By Mary O’KEEFE
Glendale police recently arrested a man in Montrose for soliciting for charity under false pretenses.
On Feb. 10, Robert Atlee Barnes, 21, of Texas allegedly used a variety of approaches with different residents to obtain money.
Since then more arrests of solicitors have been made in the area.
Police warn that there has been a recent increase of door-to-door solicitations in the city, particularly in La Crescenta and the Glendale annex area. One scenario is that a solicitor may pose as a student trying to raise funds for some organization.
Another story is that they are selling magazine subscriptions that will be sent to military personnel in Iraq, said Sgt. Tom Lorenz.
Legitimate solicitors operating in Glendale are required to get a permit from the city clerk’s office.
“When [organizations or individuals] apply for a permit they don’t just walk in and pay for it. The [completed] application comes to the police department. It passes over my desk,” Lorenz said.
He reviews the permit to determine if those who are applying are a possible threat to the community.
“We take solicitors very seriously in Glendale,” he added.
Officials said that those who are illegally soliciting might do so not only to collect money from residents but also to gain knowledge of a homeowner’s property like unattended vehicles or homes.
On Feb. 17 in the 2200 block of Richey Drive in La Cañada Flintridge, a homeowner reported his cellphone had been stolen from his front porch after it was delivered by a mail service. The homeowner had a surveillance camera that captured two men as they walked up to his door and knocked. They picked up the package, put it down and knocked on the door again. When no one answered, they picked up the package apparently containing the cellphone and left. At that same time a neighbor reported the same two men had come to his door selling magazines and soliciting donations for military troops.
“The men matched the description that was given to us by Glendale [police department] earlier of two men soliciting in the area,” said Sgt. Ray Harley of the CV Sheriff’s Station.
“They are con artists,” said Craig Tweedy, training agent for the Glendale Police Department.
He has spoken to several residents who have been approached by those soliciting in the area.

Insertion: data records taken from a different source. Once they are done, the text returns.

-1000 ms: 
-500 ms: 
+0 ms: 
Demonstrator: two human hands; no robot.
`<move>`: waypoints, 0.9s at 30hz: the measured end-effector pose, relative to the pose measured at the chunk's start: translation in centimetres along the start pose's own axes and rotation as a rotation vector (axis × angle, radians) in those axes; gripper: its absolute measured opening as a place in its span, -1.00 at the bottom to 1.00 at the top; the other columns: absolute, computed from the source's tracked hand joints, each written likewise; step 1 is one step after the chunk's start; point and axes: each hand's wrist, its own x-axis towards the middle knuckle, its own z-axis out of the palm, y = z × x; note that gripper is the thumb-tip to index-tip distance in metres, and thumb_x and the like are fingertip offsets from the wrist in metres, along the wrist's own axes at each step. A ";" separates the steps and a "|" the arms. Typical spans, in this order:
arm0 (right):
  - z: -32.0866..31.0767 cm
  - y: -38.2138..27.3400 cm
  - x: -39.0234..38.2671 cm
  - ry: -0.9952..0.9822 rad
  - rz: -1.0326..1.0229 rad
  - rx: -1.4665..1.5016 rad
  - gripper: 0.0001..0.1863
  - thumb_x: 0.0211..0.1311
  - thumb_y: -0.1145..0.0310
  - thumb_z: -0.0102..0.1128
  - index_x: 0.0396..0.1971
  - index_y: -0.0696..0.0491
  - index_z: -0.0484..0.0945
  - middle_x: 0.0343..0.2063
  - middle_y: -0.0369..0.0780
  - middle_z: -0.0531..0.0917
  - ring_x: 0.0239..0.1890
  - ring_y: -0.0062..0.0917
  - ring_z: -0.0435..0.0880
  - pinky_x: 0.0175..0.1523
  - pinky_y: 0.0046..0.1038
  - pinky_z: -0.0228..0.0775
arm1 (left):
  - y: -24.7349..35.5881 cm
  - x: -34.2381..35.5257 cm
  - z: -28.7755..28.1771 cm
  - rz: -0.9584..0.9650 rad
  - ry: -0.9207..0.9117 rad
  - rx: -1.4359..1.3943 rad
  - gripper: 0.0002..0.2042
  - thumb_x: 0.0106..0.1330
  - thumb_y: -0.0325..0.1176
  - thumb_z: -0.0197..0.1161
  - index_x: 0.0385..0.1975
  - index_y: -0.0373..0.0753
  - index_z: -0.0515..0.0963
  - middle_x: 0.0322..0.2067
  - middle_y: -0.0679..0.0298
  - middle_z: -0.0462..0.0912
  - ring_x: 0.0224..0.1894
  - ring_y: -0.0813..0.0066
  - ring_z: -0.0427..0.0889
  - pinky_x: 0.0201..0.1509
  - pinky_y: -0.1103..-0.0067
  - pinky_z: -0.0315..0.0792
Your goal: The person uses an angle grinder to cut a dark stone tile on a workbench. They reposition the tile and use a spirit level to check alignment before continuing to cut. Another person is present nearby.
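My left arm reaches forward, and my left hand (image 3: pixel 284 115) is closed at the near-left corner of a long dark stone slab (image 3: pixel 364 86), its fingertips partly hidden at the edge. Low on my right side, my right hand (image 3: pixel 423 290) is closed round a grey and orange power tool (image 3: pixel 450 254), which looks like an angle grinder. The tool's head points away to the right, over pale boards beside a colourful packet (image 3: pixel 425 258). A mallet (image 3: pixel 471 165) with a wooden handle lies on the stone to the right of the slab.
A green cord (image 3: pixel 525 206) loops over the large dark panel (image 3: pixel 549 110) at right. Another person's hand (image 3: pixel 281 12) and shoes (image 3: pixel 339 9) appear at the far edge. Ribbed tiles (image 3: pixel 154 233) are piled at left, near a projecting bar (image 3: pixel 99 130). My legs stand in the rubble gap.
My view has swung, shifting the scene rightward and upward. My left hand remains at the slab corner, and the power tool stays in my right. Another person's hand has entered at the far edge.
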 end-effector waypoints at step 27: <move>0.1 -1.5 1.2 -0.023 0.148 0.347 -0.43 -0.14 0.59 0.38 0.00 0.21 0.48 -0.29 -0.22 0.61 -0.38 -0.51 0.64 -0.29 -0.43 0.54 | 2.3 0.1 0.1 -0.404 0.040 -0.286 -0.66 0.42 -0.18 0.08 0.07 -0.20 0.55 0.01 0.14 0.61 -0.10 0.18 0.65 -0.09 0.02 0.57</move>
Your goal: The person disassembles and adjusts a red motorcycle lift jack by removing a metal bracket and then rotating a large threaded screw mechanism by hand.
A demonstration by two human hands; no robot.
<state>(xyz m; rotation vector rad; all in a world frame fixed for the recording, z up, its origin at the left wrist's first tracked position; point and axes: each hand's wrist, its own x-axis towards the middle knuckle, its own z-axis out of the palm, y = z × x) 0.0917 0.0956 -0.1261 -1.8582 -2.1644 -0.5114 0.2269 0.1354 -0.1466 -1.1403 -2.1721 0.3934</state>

One of the recent arrests was of the manager of a larger group who appears to be working the area. Groups usually made up of young adults travel the country using a variety of scenarios to raise money.

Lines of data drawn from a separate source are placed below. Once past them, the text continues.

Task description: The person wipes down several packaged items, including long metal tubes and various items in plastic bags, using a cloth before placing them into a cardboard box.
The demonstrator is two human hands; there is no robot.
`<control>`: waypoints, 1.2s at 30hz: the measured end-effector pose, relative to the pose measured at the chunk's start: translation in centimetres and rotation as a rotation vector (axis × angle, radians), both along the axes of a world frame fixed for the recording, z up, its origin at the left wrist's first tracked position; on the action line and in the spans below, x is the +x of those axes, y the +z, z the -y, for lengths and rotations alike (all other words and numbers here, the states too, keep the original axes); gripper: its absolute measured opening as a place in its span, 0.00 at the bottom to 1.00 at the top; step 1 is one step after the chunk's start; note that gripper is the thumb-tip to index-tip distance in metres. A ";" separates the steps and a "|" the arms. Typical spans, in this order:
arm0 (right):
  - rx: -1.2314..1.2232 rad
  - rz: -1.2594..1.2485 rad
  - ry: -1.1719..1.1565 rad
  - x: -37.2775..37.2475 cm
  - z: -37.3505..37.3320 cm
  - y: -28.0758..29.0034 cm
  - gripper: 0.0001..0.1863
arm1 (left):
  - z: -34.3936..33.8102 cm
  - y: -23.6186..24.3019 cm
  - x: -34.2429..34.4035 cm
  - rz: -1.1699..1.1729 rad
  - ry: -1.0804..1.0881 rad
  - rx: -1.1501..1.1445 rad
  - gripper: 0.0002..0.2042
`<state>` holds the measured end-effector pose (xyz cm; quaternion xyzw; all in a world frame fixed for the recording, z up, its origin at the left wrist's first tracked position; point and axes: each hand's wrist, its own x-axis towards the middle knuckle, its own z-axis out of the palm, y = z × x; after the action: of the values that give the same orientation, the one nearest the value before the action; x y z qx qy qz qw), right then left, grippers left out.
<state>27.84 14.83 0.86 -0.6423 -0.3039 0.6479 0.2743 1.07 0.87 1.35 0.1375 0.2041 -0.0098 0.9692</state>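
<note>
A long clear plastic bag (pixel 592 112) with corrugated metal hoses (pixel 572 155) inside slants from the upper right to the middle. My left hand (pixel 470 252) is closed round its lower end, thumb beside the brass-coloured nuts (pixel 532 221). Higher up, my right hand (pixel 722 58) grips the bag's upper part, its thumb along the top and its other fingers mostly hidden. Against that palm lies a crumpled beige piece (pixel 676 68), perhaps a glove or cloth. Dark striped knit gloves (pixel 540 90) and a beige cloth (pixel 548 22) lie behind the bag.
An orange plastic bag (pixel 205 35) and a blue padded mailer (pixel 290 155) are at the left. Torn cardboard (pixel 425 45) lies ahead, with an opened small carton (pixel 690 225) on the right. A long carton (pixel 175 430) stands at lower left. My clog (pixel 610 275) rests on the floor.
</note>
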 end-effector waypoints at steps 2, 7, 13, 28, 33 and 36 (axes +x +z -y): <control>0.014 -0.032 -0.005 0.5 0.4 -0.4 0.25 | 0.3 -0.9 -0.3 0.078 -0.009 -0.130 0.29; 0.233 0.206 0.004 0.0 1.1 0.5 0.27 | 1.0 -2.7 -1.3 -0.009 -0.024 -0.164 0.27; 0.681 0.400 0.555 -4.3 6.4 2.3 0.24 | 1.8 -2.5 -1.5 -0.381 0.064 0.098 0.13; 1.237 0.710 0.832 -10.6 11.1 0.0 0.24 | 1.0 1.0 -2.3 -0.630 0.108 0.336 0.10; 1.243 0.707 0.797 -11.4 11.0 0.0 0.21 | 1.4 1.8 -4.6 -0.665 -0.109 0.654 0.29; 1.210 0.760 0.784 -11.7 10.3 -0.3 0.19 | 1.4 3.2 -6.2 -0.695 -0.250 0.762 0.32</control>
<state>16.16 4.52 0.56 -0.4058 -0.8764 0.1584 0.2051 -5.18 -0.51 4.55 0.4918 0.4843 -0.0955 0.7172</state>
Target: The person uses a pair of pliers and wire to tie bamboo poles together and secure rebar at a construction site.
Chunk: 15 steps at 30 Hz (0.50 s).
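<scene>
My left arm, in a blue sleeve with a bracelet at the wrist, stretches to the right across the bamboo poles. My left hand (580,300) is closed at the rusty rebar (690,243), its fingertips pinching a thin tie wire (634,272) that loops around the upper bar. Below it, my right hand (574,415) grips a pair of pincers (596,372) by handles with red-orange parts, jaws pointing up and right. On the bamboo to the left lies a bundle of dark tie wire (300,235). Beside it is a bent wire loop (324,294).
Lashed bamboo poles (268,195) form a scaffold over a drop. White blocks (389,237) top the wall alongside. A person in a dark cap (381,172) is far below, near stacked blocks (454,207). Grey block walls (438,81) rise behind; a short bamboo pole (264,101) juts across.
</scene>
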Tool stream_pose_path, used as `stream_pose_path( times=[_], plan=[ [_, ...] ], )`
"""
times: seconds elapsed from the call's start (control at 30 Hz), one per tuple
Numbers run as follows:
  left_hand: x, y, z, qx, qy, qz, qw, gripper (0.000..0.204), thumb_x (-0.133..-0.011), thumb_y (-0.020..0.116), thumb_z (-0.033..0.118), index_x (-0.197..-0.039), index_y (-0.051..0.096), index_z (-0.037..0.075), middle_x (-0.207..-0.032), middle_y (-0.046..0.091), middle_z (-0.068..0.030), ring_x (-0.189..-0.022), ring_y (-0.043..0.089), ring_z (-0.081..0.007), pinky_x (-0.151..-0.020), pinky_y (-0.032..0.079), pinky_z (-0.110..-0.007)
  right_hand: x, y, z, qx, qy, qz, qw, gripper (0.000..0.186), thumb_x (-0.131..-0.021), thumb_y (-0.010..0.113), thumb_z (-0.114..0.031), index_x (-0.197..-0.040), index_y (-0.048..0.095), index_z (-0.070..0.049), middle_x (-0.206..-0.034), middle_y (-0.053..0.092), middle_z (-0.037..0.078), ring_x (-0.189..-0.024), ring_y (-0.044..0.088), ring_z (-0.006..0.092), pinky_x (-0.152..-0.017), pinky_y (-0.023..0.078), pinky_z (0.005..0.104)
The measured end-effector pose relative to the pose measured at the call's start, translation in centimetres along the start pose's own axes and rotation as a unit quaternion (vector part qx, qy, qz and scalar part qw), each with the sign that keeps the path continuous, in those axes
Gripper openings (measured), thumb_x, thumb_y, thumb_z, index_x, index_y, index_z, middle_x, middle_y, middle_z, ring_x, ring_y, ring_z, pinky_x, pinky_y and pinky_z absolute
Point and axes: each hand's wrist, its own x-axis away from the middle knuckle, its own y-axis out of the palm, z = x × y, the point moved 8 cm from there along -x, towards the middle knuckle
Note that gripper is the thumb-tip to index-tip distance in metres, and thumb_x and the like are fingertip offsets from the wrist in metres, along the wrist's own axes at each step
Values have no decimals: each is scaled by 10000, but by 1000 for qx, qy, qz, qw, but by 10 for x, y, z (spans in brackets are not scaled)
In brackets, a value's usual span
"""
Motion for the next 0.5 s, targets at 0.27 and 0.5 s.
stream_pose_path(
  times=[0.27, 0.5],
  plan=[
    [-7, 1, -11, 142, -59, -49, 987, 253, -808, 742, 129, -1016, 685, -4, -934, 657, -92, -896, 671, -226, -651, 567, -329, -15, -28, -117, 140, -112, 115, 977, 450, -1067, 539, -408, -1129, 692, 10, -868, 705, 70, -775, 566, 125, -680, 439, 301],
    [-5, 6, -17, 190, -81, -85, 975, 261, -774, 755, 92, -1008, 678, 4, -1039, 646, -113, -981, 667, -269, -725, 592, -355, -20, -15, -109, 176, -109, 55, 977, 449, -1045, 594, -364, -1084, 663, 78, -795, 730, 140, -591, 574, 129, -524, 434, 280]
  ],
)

“They stay at these hotel rooms in Los Angeles, a dozen or so kids all from out of state,” Tweedy said. “They are con artists.”

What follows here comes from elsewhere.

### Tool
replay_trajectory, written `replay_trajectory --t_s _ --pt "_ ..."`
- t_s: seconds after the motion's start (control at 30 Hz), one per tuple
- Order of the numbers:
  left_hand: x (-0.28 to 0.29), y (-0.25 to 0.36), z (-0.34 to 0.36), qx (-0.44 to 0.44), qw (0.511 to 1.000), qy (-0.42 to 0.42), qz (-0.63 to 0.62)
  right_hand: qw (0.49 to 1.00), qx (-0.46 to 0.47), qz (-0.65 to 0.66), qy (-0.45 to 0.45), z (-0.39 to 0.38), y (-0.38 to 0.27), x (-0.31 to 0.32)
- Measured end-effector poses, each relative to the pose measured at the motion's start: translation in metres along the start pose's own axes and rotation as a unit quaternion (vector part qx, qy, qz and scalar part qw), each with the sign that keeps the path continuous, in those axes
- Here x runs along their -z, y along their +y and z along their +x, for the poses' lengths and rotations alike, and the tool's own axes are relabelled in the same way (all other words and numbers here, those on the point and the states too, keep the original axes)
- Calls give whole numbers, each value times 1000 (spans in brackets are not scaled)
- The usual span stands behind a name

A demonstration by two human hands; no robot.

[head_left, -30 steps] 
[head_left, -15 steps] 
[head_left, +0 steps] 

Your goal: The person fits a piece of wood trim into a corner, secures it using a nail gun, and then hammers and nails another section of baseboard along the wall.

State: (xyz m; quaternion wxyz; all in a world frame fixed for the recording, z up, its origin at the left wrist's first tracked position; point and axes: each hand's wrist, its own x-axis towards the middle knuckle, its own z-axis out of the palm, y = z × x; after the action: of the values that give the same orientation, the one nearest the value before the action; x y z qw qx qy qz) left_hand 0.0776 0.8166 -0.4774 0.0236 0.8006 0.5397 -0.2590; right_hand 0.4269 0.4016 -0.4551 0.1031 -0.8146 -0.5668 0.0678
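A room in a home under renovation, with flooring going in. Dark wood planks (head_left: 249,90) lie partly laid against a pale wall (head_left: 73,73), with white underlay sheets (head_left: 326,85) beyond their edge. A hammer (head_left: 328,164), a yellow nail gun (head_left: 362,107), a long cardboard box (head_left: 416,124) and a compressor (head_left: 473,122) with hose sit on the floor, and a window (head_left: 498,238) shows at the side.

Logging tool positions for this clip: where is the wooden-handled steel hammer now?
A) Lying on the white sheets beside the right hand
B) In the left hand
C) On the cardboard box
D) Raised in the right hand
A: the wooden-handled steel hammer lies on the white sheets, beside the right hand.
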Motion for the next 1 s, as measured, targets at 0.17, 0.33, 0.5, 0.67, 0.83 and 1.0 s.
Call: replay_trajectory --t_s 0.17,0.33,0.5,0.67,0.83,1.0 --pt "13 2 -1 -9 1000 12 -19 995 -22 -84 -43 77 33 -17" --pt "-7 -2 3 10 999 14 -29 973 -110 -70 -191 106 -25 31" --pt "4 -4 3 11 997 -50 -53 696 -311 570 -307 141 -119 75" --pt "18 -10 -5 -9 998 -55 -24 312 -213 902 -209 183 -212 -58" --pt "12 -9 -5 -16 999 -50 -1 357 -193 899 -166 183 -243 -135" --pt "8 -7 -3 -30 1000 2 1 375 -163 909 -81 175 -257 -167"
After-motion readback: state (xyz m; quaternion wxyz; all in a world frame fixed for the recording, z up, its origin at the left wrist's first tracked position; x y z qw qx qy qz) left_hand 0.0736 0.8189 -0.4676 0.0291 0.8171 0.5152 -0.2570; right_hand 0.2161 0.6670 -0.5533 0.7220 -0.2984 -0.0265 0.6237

He added the trouble is not just that they are soliciting for organizations under false pretenses but can also victimize residents through crimes of opportunity, like the cellphone being taken.
“Also if you write a check now they have your information. They have your routing number and can clean out your bank account,” Tweedy said.
Solicitors and advertisers that leave material at homes are required to have a city permit. Religious and non-profit organizations are allowed to distribute materials with a permit but are not allowed to seek donations or sell products.
If a solicitor contacts a resident, they are advised to ask for their organization identification or a letter of introduction as well as their city permit. If they cannot provide that information, close the door.